* [Material provided]
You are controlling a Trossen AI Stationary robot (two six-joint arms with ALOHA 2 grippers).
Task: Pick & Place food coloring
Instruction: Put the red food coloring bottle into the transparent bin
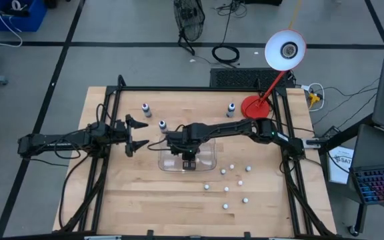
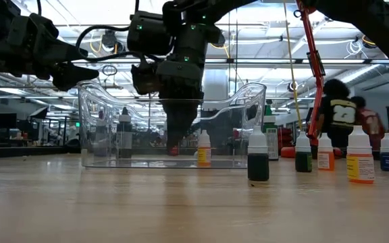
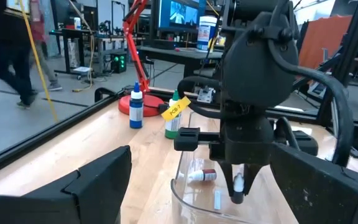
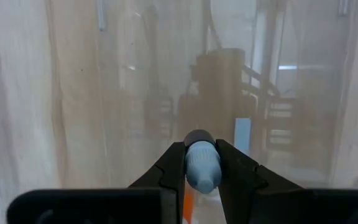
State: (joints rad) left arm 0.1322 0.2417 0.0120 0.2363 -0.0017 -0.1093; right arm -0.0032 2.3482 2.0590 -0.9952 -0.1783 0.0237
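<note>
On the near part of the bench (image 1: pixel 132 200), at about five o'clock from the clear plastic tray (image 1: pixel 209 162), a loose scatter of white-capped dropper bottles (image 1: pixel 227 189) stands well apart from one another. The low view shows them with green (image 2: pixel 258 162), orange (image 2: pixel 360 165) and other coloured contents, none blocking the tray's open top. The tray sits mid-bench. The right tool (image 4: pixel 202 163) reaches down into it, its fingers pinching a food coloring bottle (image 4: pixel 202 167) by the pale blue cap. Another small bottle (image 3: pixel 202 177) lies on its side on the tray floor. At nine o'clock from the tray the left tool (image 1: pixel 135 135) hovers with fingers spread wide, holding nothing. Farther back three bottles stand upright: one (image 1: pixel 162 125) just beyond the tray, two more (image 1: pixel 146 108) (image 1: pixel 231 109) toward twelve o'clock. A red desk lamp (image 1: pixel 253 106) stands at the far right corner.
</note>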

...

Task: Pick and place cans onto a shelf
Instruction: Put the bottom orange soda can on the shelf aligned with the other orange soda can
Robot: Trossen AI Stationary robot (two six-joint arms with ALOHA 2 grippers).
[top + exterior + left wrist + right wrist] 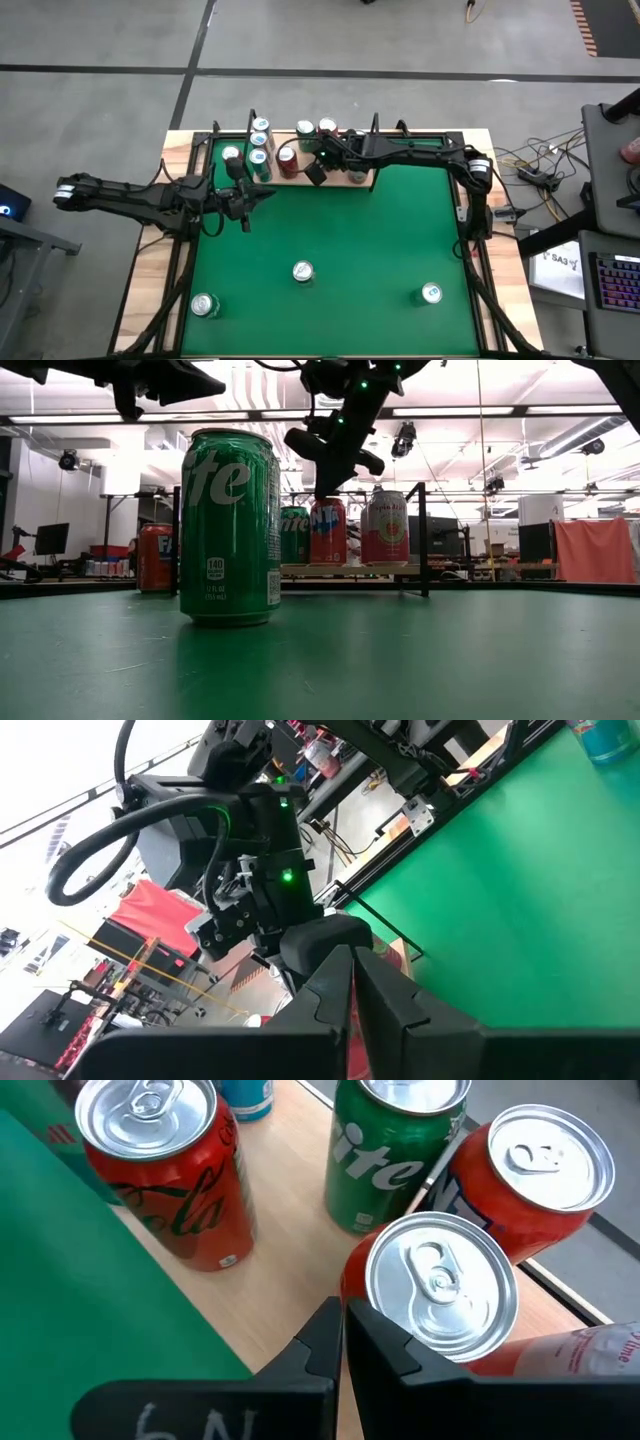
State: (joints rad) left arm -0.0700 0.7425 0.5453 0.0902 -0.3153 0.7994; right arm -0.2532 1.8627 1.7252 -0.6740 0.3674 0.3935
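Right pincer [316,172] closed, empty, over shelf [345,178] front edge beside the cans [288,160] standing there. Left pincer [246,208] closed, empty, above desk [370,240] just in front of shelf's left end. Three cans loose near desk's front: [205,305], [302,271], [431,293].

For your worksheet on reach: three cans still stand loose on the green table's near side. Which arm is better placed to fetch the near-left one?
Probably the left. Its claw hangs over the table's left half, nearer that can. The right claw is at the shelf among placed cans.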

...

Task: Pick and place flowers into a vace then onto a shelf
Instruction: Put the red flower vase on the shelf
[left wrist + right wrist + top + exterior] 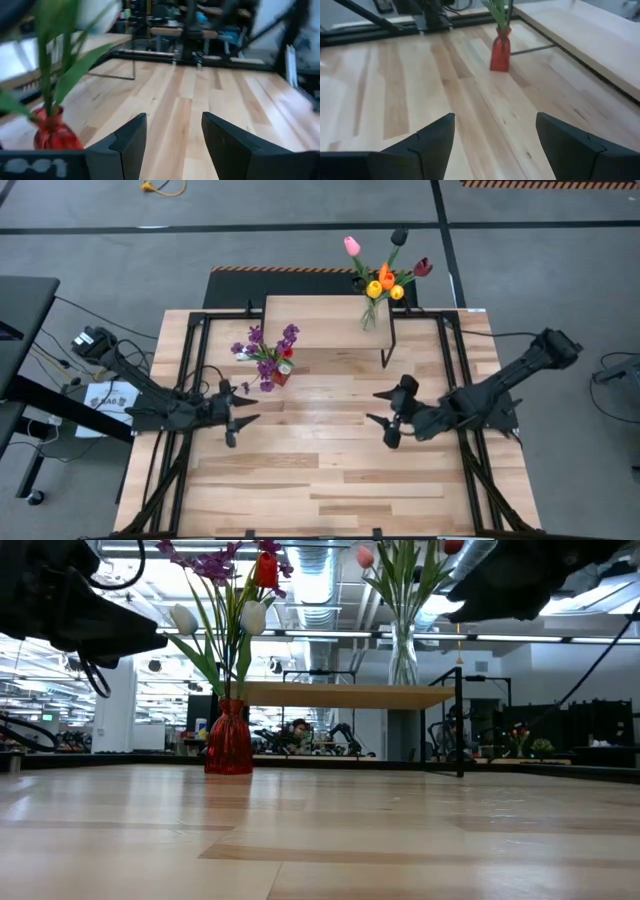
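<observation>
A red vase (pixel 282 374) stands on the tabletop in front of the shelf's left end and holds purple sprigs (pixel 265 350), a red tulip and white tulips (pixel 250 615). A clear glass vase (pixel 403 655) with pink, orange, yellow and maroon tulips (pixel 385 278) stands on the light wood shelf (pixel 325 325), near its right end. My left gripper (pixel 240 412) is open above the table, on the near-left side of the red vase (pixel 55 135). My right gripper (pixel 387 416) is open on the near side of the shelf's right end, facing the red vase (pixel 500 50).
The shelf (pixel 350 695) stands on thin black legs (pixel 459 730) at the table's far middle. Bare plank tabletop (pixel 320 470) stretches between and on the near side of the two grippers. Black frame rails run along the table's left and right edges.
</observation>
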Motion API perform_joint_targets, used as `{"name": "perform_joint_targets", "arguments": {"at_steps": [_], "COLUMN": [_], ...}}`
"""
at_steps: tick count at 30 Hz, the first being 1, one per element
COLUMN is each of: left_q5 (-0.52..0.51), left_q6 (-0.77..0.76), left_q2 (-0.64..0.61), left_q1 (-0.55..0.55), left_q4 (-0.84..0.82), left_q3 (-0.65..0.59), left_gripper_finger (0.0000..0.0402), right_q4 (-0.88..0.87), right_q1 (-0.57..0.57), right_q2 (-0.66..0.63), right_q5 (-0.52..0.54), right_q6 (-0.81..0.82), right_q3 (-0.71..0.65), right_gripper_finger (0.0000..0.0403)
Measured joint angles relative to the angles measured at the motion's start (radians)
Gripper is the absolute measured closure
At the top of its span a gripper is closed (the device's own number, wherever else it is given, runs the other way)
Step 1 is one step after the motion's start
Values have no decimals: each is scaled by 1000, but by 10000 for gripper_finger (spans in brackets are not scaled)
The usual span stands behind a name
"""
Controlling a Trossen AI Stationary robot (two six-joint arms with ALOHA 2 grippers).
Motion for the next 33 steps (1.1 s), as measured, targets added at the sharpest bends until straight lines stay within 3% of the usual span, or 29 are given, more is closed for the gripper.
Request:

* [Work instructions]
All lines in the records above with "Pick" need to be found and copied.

* [Answer to this task]
Task: Pick & Place food coloring
Task: Pick and place cans onto a shelf
Task: Pick and place flowers into a vace then onto a shelf

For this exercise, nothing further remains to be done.